What to watch over the week ahead?
- In the US, expect soft retail sales (Wednesday), a fall in headline inflation on lower gasoline prices and benign core inflation (Thursday), soft industrial production (Friday) after a strong gain in the previous month and slight falls in the New York region manufacturing conditions index and consumer sentiment (Friday).
- Euro-zone industrial production (Wednesday) and employment (Friday) are likely to be weak and inflation data (Thursday) are likely to be benign. French voters go to the polls on June 10 and 17 in National Assembly elections, where a strong showing by Nicholas Sarkozy’s party could help ensure President Hollande chooses a centrist for his prime minister which could help avert any leftward lurch in France.
- The Bank of Japan (Friday) is expected to leave monetary policy on hold, but should be easing.
- In Australia, the NAB’s business survey (Tuesday) and the Westpac consumer sentiment survey (Wednesday) will be watched for any boost from recent interest rate cuts. The consumer sentiment survey is likely to record some bounce with news of lower interest rates, strong economic growth and a strong labour market likely to have offset ongoing gloomy headlines coming out of Europe.
Outlook for markets
- It’s too early to say that share markets have bottomed and the next few months are likely to remain volatile as worries about a deep recession in Europe linger and slower growth in China and the US linger.
- However, shares are likely to be higher by year end. Shares are very cheap relative to bonds, cash and term deposits and we are likely to see another round of monetary easing in the US and Europe and significant policy stimulus in China which will add liquidity to financial markets and boost confidence that global growth will continue. More rate cuts from the RBA are also likely to help boost the Australian share market into year end.
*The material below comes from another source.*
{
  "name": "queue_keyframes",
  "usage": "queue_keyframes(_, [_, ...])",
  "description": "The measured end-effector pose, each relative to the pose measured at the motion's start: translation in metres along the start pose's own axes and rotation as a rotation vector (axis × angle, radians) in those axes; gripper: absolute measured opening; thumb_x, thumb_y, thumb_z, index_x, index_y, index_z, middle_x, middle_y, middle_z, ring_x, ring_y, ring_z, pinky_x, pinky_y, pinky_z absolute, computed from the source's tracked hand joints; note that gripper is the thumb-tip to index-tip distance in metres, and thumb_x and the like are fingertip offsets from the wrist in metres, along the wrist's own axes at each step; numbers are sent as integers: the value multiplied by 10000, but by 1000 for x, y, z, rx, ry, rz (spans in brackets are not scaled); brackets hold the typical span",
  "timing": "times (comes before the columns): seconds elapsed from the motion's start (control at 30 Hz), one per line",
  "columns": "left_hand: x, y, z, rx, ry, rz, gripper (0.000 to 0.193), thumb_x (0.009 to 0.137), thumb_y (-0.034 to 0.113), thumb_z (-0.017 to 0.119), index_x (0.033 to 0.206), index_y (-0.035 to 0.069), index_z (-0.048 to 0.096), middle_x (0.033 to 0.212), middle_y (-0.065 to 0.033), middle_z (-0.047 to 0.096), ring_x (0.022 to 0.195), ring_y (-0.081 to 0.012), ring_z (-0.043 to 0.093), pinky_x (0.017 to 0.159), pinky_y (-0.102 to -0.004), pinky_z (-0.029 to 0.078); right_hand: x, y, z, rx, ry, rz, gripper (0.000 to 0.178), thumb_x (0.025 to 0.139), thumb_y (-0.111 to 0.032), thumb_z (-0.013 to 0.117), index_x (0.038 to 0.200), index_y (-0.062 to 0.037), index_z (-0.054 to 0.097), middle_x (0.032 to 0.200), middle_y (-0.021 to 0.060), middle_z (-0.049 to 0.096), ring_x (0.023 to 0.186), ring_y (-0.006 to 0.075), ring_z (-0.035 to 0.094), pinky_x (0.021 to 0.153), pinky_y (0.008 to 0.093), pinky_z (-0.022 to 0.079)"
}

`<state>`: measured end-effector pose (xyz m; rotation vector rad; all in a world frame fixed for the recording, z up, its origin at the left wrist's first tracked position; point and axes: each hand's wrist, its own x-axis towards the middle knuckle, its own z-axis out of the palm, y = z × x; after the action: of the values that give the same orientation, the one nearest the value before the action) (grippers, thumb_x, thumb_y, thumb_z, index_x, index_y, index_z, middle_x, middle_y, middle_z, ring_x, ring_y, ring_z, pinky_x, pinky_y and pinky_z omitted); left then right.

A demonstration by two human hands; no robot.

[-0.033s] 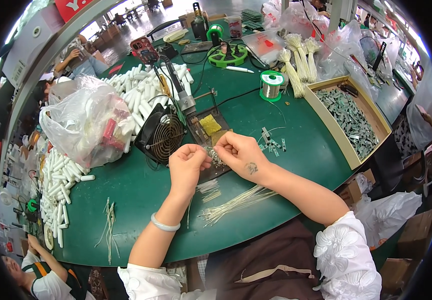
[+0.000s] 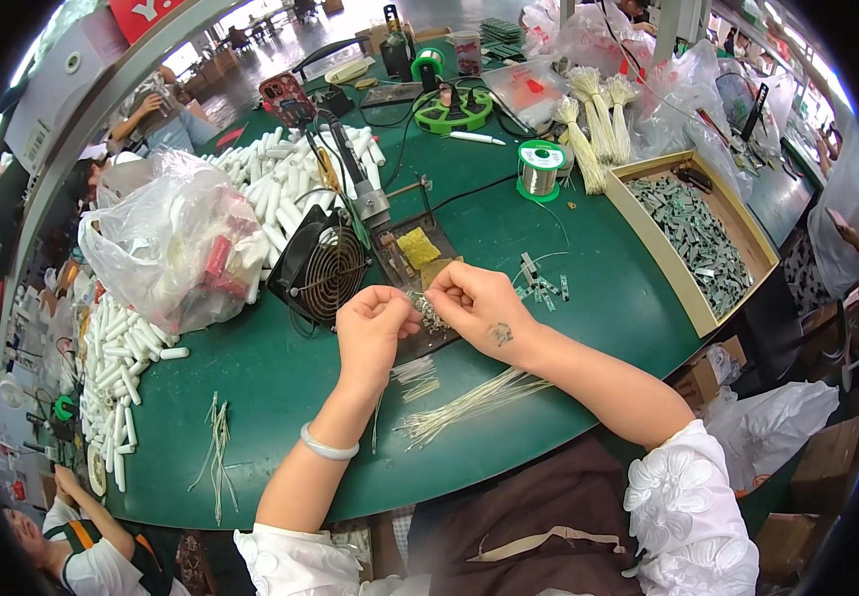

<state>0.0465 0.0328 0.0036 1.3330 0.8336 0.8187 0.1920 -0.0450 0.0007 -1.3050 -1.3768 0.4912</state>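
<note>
My left hand (image 2: 375,320) and my right hand (image 2: 474,306) are both closed in a pinch, almost fingertip to fingertip, over the soldering stand's base (image 2: 428,336). What they pinch is too small to make out. Just below them lies a short row of thin pale wires (image 2: 416,379). A longer bundle of white wires (image 2: 469,405) is spread nearer to me, partly passing under my right forearm. Beyond my right hand are several small circuit boards (image 2: 543,286), one with a thin wire at it. A yellow sponge (image 2: 417,248) sits on the stand behind my hands.
A black fan (image 2: 322,266) stands left of the stand, by a soldering iron (image 2: 362,189). White tubes (image 2: 117,343) and a plastic bag (image 2: 166,248) fill the left. To the right are a solder spool (image 2: 540,171) and a cardboard tray (image 2: 663,266) of boards. More wires (image 2: 218,447) lie front left.
</note>
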Motion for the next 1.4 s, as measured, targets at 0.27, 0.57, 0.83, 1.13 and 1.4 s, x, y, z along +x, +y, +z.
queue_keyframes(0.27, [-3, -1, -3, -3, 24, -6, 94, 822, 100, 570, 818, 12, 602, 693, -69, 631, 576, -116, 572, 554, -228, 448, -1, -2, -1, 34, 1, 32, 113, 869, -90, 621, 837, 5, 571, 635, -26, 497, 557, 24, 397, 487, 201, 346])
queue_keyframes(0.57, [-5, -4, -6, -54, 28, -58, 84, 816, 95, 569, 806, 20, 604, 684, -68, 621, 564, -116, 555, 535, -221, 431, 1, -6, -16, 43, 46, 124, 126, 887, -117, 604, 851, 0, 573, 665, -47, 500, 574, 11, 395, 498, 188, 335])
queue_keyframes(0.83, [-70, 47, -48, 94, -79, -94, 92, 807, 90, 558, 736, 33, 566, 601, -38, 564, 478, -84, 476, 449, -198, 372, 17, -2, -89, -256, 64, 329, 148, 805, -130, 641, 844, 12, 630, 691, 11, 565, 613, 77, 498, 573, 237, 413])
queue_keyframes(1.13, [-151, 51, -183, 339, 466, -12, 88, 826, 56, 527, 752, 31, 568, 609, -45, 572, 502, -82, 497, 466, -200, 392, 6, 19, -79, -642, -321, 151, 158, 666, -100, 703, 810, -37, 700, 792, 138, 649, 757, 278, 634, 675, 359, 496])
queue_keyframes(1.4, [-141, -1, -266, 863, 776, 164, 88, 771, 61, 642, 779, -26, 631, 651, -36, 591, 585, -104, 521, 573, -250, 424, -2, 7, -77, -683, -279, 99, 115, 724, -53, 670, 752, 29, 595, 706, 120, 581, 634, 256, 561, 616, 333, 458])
- Bond yields in major countries around record lows suggest very low medium term bond returns. The Australian ten year bond yield of 3% is the return an investor will get if they hold such a bond to maturity.
- The correction in the $A may still see it fall to around $US0.95 in the short term, reflecting worries about the global growth outlook. However, it’s likely to receive a boost during the second half of the year as global central banks, led by the Fed, undertake further monetary easing.